> Instructions to follow:
Every line below from the one containing "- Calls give" through the one containing "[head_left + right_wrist" is to be printed exactly, with the pictures omitted.

> Data for analysis:
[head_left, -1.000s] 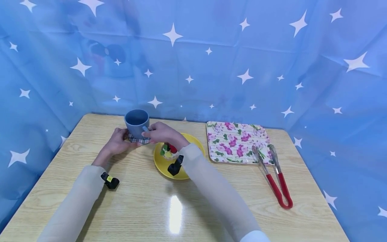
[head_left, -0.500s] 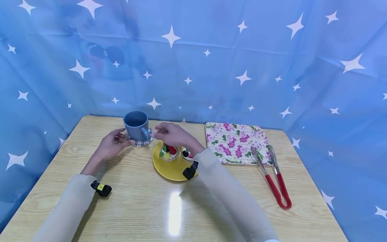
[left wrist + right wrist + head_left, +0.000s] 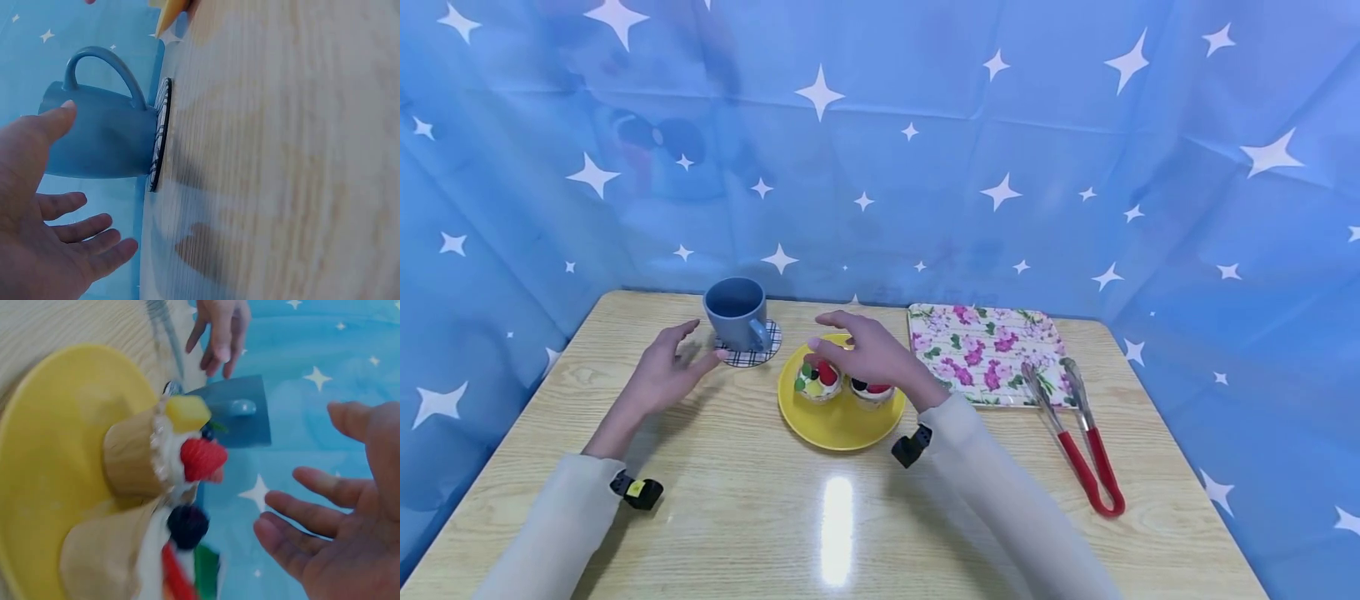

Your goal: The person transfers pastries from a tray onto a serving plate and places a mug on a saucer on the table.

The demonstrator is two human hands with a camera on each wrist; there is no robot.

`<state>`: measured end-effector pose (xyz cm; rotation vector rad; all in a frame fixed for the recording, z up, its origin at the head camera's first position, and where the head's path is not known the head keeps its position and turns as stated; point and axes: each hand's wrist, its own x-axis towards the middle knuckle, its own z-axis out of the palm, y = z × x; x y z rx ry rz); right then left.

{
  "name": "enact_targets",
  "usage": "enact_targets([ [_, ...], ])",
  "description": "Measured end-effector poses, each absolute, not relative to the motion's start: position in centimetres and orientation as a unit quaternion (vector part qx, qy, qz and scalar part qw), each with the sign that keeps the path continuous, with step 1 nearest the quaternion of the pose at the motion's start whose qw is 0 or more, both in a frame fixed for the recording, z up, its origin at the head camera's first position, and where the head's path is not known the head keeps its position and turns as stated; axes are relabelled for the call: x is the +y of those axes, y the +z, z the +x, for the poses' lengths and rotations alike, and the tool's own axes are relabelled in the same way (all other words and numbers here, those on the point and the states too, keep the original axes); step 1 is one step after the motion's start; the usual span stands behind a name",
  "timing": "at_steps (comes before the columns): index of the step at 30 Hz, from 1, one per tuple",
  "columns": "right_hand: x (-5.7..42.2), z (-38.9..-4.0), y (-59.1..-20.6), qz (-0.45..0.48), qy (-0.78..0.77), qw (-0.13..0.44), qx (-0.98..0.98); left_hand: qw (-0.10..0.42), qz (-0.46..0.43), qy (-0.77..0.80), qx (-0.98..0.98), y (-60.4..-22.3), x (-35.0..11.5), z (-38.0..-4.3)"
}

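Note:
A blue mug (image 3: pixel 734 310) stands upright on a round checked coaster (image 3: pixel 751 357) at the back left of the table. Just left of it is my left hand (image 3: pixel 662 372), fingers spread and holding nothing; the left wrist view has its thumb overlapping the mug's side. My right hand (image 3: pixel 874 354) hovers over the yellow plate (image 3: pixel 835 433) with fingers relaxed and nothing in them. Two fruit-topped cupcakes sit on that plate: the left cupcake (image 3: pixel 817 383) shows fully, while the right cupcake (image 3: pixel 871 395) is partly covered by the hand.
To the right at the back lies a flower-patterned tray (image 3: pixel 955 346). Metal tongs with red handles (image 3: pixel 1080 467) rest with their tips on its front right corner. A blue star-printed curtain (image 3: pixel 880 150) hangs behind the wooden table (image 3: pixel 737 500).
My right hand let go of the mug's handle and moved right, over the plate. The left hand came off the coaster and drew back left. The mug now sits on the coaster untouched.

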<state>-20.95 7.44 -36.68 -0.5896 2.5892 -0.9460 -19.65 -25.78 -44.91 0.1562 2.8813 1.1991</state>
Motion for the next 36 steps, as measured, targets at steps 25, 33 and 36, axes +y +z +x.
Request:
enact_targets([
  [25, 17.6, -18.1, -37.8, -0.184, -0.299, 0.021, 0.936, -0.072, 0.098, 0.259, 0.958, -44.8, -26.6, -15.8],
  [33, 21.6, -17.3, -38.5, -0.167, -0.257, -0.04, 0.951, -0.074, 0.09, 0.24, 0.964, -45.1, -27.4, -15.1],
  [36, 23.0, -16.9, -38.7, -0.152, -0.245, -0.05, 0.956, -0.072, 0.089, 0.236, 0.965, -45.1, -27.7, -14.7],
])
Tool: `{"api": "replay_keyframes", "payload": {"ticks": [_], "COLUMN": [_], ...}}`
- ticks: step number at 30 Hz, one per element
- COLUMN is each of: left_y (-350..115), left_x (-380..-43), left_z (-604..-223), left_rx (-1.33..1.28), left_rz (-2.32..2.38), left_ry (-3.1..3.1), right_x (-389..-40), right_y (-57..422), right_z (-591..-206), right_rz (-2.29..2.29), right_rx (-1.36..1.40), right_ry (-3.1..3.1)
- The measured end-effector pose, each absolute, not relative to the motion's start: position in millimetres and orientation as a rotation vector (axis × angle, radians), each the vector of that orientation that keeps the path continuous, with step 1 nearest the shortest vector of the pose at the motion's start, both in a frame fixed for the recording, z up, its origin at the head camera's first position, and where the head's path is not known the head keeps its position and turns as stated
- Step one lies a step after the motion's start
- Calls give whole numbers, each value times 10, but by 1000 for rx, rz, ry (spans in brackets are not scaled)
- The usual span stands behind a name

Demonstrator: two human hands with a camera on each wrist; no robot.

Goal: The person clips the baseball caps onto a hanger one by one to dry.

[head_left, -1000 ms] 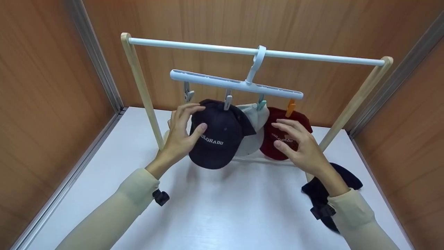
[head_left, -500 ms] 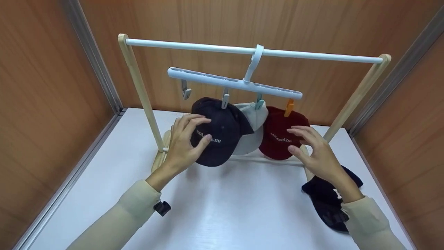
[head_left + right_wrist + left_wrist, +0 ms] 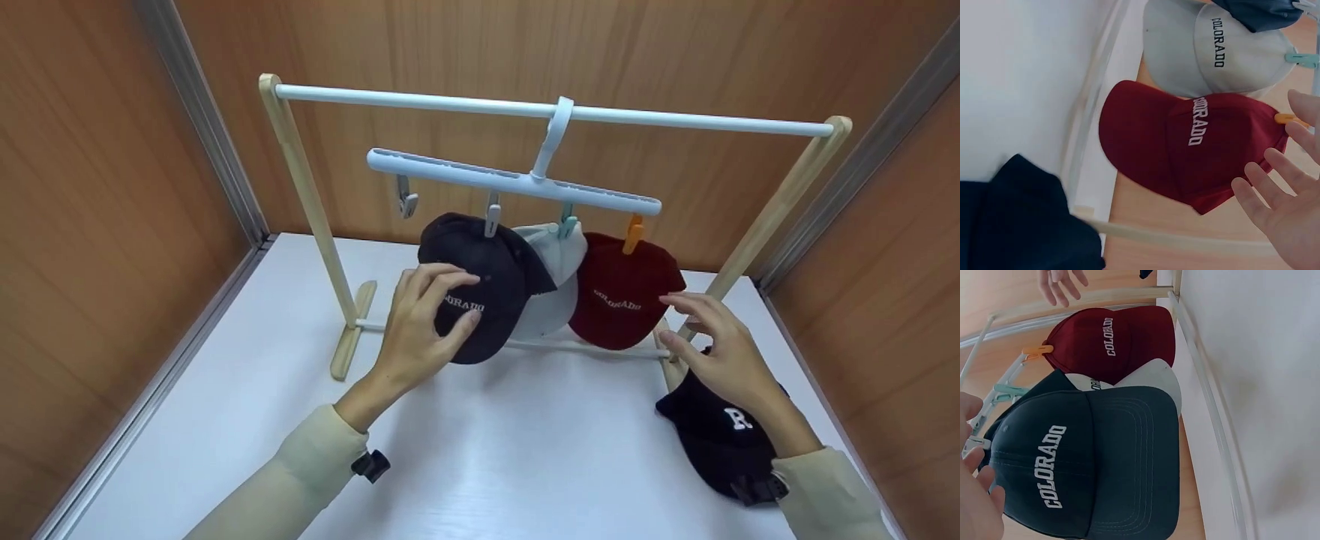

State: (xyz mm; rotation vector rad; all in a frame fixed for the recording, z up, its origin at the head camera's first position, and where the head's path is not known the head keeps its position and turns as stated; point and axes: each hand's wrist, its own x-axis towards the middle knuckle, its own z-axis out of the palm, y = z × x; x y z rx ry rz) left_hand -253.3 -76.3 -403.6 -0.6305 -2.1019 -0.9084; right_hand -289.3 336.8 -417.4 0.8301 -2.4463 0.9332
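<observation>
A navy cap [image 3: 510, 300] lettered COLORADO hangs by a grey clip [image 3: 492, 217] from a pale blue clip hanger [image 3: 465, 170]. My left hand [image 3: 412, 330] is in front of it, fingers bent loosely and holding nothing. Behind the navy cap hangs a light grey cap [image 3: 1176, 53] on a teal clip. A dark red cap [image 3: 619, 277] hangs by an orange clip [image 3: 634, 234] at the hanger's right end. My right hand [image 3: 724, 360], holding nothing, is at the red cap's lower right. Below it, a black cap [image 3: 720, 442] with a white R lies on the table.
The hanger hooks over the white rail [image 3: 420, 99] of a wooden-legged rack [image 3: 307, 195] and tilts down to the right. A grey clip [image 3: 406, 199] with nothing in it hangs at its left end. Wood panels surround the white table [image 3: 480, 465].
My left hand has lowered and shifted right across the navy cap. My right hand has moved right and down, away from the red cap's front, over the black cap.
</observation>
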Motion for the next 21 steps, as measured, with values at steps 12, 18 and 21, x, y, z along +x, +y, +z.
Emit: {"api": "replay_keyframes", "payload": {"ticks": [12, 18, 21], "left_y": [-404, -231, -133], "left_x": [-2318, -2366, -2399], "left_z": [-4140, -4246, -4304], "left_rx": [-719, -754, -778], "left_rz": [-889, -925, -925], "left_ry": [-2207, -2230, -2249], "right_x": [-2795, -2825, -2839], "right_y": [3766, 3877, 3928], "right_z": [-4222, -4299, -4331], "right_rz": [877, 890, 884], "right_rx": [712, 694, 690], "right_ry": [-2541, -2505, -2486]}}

> Solved problem:
- Calls give whole numbers, each value times 10, but by 1000 for rx, rz, ry (spans in brackets are not scaled)
- The usual span stands behind a name

Demonstrator: two human hands with a camera on each wrist; no robot.

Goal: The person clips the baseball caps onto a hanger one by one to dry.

[head_left, -1000 ms] 
[head_left, -500 ms] 
[head_left + right_wrist + left_wrist, +0 ms] 

This completes the output for the exercise.